ACTION ITEM: Please output the data exactly, minus pictures.

─── INFORMATION SHOWN ───

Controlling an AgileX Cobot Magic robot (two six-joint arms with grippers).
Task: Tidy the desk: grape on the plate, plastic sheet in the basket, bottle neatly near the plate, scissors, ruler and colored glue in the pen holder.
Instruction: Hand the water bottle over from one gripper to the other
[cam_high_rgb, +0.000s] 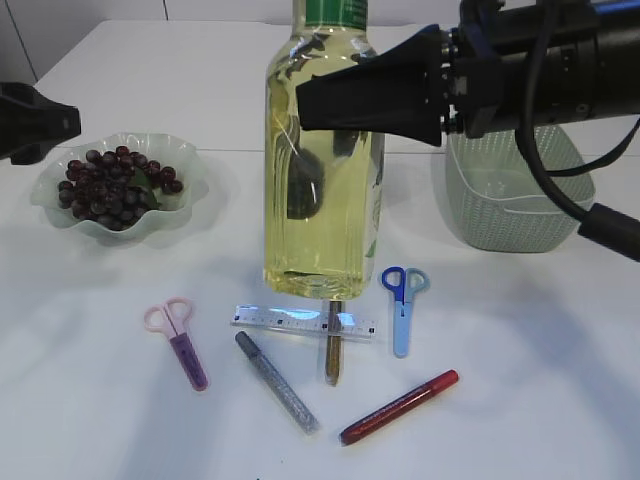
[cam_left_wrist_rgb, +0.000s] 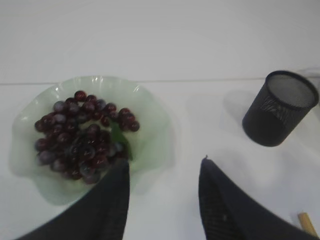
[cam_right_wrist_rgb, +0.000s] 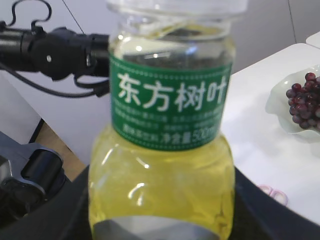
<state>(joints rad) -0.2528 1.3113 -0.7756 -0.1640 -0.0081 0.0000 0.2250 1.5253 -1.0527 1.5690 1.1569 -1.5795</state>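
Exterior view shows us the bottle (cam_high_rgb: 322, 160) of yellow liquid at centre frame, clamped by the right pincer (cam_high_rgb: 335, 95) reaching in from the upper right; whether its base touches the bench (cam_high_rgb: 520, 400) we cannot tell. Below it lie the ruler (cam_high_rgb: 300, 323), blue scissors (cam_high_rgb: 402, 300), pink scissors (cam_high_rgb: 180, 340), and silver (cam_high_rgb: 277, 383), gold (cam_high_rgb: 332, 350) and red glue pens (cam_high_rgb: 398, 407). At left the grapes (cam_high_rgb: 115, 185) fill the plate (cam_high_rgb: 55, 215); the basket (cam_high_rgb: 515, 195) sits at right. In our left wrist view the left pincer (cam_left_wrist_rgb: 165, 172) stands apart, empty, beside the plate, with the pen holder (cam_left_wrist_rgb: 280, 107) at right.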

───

SOLUTION:
Controlling an AgileX Cobot Magic robot (two six-joint arms with grippers).
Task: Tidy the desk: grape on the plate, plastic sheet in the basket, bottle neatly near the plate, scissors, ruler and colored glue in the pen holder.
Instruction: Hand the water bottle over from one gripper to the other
[cam_high_rgb, +0.000s] 
[cam_left_wrist_rgb, +0.000s] 
[cam_right_wrist_rgb, +0.000s] 
<state>(joints rad) -0.2528 1.3113 -0.7756 -0.1640 -0.0081 0.0000 0.2250 1.5253 -1.0527 1.5690 1.1569 -1.5795</state>
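Exterior view shows us the bottle (cam_high_rgb: 322, 160) of yellow liquid at centre frame, clamped by the right pincer (cam_high_rgb: 335, 95) reaching in from the upper right; whether its base touches the bench (cam_high_rgb: 520, 400) we cannot tell. Below it lie the ruler (cam_high_rgb: 300, 323), blue scissors (cam_high_rgb: 402, 300), pink scissors (cam_high_rgb: 180, 340), and silver (cam_high_rgb: 277, 383), gold (cam_high_rgb: 332, 350) and red glue pens (cam_high_rgb: 398, 407). At left the grapes (cam_high_rgb: 115, 185) fill the plate (cam_high_rgb: 55, 215); the basket (cam_high_rgb: 515, 195) sits at right. In our left wrist view the left pincer (cam_left_wrist_rgb: 165, 172) stands apart, empty, beside the plate, with the pen holder (cam_left_wrist_rgb: 280, 107) at right.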

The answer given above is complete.